Many women assume they are too young to get breast cancer so when they feel a lump, they blow it off as a harmless cyst or other growth. Some health care providers dismiss breast lumps in young women as cysts and adopt a "wait and see" approach. Thankfully for Nicole, she was smart enough to tell her mom and her doctor refused to wait and see.
Her doctor did a needle aspiration on the lump, and the biopsy that followed revealed that Nicole had a malignant tumor. In the blink of an eye, Nicole’s thoughts went from planning prom, powder-puff football and a spring break trip to Mexico, to scheduling a lumpectomy and 6 weeks of radiation, and the reality that she was probably going to lose her hair.
“Now things were beginning to get difficult. I began to realize something was really wrong and I was about to have a tough road ahead of me. Imagine going to school everyday and having to deal with a million other high school kids acting as if you were dying!”
The surgery went well and showed the cancer hadn’t spread so after a few months Nicole’s life went back to normal, but it didn’t stay that way for long.
At 26, test results on a small lump found in her left breast revealed that Nicole had atypical lobular Hyperplasia, a lesion that put her risk of reoccurrence a bit higher.
“I was kind of scared at this point, but mostly I was angry! I came to the realization that this is what it is going to be like for the rest of my life...doctors, hospitals, surgery, tests, etc. and that made me upset. I was tired of that and tired of worrying all the time.”

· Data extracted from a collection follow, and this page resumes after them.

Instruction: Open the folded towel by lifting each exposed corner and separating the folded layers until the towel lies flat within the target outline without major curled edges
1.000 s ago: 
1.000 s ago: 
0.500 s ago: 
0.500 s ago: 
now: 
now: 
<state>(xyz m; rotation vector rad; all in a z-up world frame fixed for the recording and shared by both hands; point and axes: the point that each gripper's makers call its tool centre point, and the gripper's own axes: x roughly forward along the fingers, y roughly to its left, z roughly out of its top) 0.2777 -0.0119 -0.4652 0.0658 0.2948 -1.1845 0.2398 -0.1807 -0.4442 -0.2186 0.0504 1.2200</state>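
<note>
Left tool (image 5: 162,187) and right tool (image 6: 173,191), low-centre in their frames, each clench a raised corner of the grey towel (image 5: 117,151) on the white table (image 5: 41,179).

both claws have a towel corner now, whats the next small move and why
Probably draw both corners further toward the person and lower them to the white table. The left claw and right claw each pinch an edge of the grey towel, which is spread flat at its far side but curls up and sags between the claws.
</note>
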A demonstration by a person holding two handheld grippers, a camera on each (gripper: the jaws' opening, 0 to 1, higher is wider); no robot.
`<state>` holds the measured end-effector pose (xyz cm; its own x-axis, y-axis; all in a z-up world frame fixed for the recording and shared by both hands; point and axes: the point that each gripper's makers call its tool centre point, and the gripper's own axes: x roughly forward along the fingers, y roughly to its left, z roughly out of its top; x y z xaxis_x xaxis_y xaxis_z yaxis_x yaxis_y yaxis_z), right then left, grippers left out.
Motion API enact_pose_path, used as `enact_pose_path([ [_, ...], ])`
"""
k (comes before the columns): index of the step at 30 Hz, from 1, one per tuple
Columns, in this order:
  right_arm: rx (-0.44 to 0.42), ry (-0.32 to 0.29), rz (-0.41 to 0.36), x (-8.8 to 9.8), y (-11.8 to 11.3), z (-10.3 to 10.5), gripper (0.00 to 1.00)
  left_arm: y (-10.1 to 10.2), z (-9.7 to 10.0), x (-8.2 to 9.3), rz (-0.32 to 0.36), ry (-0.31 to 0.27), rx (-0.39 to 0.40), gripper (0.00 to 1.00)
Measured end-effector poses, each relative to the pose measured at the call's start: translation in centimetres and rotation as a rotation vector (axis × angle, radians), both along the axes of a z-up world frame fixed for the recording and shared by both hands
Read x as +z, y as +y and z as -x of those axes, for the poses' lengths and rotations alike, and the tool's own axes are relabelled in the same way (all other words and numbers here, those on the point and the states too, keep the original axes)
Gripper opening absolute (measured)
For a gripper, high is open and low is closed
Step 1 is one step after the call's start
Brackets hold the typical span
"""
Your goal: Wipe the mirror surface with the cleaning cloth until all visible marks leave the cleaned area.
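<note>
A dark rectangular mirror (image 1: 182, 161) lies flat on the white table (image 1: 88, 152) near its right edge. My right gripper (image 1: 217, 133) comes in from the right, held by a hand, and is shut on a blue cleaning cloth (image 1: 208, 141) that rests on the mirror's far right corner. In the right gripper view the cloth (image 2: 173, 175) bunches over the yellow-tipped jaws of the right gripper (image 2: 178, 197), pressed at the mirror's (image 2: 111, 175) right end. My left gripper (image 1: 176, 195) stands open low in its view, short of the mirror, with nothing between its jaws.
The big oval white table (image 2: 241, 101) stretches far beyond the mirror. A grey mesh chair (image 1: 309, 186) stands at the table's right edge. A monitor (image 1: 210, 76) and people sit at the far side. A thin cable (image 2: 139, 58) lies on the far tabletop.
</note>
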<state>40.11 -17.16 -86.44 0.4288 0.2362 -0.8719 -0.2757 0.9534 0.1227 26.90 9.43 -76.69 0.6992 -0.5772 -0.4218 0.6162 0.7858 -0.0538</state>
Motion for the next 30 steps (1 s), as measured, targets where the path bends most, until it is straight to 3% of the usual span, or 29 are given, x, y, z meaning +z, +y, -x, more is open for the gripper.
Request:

Nicole was planning a wedding and motherhood with her boyfriend of seven years, and was mortified at the thought of another battle with cancer.
“I was so confused, but at the same time so sure of some things. I was sure that I wanted this to end and I was sure that I was going to beat this first. I knew that the cancer had not come back at this time, but it could, which made me think of my future.”
She opted to have a bilateral prophylactic mastectomy. A surgeon removed all of her breast tissue in an attempt to prevent the disease from re-occurring.
Nicole has never looked back. “I know that I made the best choice for me and I don't regret it at all.” Nicole isn’t the first to take such drastic measures.
Actress Christina Applegate had both breasts removed in 2008 in an effort to prevent her breast cancer from returning. Prior to her double mastectomy, Applegate had two lumpectomies which revealed cancer in one breast. She also took a gene test that showed she had the BRCA1 gene mutation which makes breast cancer and ovarian cancer more likely.